These mosquitoes frequent freshwater environments, primarily in rural areas. When they bite a person to ingest blood, they can transmit the Plasmodium falciparum parasite, responsible for most severe malaria cases.

However, in recent years, the Anopheles stephensi mosquito, originally from South Asia, has become more adapted to urban environments. It has been reported in several African cities. Anopheles stephensi can transmit not only Plasmodium falciparum, but also Plasmodium vivax, another strain of the malaria-causing parasite. The increasing presence of Anopheles stephensi mosquitoes in metropolitan areas has led to concerns that urban populations with little immunity to malaria may be vulnerable to severe outbreaks if the invasive mosquitoes are not eliminated.

Beyond urbanization and the arrival of new mosquito species, climate change is also making new areas suitable for transmission of the disease. Warmer temperatures, erratic weather patterns, and flooding caused by intense rainfall in some regions will continue to change environments and raise the risk of malaria transmission in new landscapes.

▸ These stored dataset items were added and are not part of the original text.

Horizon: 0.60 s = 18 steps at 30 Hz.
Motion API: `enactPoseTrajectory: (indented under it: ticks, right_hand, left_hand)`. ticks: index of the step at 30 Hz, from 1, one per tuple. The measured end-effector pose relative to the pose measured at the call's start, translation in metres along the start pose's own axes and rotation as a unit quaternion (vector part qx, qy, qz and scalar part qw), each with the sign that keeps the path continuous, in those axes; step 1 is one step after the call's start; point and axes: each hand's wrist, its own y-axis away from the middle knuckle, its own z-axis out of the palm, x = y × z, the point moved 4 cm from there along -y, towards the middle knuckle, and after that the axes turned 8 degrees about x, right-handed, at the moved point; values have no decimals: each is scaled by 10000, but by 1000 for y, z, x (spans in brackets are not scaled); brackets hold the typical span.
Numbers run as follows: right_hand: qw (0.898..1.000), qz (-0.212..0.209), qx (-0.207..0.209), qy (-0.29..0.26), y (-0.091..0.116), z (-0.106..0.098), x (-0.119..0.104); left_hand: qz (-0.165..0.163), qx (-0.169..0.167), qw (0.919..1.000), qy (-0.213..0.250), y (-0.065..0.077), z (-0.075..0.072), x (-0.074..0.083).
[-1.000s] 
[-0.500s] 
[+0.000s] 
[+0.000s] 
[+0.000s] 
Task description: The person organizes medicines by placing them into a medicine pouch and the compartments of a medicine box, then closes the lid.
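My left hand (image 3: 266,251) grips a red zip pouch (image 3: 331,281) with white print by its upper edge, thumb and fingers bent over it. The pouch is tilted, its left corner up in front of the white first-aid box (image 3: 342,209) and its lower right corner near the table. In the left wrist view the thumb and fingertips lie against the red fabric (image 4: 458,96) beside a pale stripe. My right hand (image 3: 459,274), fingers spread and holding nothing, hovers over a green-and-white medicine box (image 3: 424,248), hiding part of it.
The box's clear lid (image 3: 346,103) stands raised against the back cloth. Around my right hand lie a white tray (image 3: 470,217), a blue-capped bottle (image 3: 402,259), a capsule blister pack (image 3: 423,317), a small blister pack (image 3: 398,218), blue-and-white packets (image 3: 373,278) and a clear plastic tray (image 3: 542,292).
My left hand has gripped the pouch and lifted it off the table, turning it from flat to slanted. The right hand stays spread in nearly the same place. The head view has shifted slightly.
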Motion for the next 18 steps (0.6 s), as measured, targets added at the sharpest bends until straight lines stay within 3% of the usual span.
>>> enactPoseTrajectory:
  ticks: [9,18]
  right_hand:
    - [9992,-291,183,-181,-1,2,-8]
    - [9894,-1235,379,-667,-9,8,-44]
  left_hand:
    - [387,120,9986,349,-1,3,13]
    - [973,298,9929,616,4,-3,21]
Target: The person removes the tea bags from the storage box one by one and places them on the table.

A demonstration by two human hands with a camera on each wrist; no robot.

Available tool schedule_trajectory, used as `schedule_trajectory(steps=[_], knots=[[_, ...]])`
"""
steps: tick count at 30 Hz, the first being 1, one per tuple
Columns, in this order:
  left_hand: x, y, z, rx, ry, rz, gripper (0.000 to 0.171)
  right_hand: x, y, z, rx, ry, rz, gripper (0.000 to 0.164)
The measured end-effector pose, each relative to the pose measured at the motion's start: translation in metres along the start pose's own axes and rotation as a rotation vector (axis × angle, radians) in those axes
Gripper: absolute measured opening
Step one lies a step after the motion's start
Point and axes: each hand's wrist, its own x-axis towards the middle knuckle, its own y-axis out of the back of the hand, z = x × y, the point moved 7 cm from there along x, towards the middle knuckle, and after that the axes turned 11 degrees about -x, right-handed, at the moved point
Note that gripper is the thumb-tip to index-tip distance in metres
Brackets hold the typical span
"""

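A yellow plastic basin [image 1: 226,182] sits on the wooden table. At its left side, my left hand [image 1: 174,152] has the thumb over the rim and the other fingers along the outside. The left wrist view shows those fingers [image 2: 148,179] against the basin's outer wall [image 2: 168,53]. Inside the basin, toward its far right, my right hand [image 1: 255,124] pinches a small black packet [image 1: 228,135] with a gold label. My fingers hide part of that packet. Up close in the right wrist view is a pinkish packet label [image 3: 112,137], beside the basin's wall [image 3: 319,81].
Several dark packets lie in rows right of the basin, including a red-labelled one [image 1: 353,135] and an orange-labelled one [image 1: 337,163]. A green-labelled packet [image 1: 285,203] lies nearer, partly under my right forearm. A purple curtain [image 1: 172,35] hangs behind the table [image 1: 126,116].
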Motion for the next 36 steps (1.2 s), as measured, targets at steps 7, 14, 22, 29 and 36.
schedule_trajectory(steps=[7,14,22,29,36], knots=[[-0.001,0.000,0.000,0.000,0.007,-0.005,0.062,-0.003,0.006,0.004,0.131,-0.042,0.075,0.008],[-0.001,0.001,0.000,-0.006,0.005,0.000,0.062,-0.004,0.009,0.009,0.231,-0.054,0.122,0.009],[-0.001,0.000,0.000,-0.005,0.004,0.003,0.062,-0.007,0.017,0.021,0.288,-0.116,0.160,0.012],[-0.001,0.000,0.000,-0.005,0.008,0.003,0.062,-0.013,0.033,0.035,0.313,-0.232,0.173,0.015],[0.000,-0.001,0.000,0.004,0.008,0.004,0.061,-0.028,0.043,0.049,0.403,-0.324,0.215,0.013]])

The primary methods of malaria prevention historically included:

sleeping under insecticide-treated bed nets

taking medication to prevent infection

spraying the inside walls of houses with insecticide

limiting outside time during hours when female Anopheles mosquitoes are most active

In recent years, two vaccines that prevent malaria have been introduced in sub-Saharan Africa. These vaccines offer the promise of preventing infection and are most significant for young children and pregnant women, for whom malaria can be especially dangerous.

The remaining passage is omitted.